◆ Work item: Every line from the one with "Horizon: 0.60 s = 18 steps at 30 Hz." up to and including the one with "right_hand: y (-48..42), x" is to be output exactly as it appears below; pictures are not.

Items from a dataset:

__________________________________________________

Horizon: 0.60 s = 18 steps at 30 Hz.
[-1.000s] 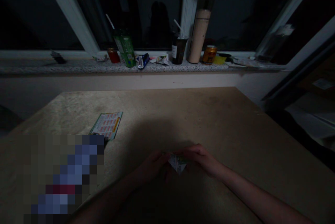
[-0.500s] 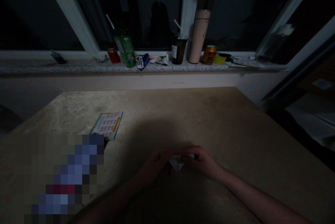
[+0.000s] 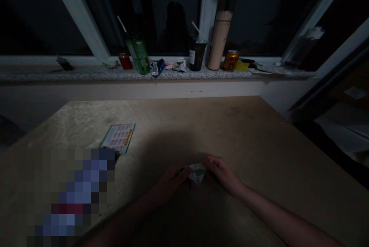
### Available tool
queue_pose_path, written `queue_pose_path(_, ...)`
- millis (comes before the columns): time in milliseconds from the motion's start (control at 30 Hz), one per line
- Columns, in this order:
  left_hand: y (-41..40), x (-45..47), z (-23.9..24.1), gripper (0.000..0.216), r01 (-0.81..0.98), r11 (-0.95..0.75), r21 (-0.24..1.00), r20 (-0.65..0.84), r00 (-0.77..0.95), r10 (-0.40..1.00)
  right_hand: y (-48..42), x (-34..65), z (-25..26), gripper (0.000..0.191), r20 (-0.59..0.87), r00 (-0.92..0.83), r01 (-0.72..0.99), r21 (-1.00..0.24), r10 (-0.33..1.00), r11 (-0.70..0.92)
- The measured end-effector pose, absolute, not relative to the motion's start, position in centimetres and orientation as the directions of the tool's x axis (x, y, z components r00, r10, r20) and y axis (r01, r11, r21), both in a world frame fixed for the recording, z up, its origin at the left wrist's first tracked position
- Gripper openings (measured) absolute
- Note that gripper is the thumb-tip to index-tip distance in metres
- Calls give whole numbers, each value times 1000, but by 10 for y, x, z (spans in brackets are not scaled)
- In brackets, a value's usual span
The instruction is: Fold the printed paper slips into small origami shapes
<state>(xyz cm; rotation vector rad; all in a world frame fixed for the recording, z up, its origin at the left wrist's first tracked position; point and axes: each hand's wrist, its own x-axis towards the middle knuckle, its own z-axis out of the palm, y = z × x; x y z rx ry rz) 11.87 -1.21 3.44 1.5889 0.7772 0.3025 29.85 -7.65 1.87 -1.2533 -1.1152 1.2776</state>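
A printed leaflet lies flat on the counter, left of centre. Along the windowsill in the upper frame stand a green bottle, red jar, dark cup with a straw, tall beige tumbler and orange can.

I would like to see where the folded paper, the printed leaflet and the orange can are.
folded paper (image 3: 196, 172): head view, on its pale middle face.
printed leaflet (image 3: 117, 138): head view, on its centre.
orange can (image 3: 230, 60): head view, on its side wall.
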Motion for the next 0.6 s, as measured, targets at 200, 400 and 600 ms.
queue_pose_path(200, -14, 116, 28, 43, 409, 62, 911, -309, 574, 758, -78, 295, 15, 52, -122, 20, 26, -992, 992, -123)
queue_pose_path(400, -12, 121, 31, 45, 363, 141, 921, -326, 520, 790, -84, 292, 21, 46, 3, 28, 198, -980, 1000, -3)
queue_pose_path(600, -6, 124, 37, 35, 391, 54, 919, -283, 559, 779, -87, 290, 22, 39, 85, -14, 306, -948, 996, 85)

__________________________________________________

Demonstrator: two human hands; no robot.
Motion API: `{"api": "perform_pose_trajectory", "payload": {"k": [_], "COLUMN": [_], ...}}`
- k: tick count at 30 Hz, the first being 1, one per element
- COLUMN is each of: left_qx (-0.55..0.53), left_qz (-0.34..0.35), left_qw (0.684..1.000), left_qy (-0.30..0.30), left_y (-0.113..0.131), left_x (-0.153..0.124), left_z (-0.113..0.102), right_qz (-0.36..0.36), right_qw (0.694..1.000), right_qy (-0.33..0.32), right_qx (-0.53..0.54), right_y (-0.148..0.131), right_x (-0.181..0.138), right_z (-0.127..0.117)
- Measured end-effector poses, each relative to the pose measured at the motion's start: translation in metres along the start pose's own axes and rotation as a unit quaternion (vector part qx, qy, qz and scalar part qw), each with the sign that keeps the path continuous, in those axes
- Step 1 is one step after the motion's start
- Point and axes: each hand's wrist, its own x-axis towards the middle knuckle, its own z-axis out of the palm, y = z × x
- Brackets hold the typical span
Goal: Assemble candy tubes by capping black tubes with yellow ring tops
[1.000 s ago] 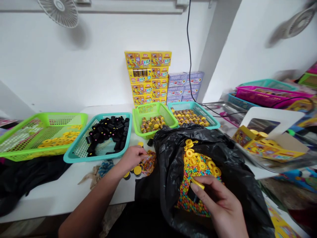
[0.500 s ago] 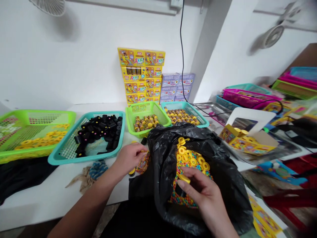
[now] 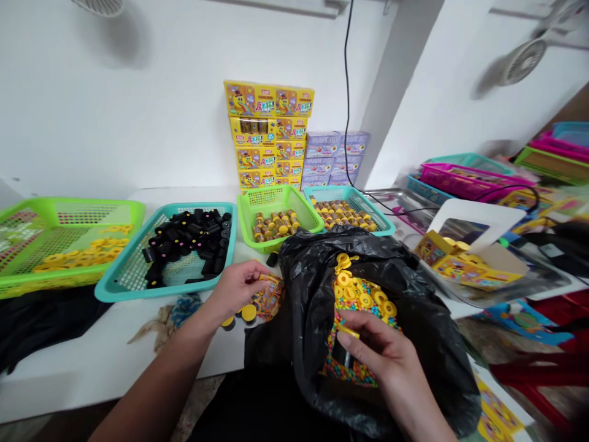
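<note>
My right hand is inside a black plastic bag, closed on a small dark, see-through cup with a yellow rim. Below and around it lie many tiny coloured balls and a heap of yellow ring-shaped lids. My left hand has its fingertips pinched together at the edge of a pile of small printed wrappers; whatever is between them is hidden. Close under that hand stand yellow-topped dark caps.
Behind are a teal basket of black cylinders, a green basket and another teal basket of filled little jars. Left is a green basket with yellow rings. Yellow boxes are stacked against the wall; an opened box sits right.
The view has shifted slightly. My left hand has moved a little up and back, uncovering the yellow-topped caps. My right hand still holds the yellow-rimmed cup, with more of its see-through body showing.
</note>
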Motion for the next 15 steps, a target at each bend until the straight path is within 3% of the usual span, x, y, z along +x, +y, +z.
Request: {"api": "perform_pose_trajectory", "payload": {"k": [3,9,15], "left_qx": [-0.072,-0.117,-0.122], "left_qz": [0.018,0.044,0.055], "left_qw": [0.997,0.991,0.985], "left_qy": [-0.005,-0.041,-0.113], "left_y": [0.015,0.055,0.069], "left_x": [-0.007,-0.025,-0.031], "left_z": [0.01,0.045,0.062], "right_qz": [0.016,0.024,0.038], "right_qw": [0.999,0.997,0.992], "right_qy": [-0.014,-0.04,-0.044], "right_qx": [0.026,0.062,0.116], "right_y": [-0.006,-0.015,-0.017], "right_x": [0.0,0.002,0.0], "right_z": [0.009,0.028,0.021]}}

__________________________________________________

◆ Problem solution:
Horizon: 0.60 s = 18 steps at 30 Hz.
[-1.000s] 
[-0.500s] 
[+0.000s] 
### Available tool
queue_pose_path, written `queue_pose_path(_, ...)`
- millis (comes before the columns): time in milliseconds from the motion's start (control at 30 Hz), one per line
- Columns, in this order:
  left_hand: y (-41..40), x (-45..47), z (-23.9..24.1), gripper (0.000..0.216), r01 (-0.81..0.98), r11 (-0.95..0.75), r21 (-0.24..1.00), r20 (-0.65..0.84), r00 (-0.77..0.95), r10 (-0.40..1.00)
  right_hand: y (-48..42), x (-34..65), z (-25..26), gripper (0.000..0.191), r20 (-0.59..0.87), r00 (-0.92..0.83), r01 (-0.72..0.99), r21 (-1.00..0.24), r10 (-0.33..1.00), r11 (-0.70..0.92)

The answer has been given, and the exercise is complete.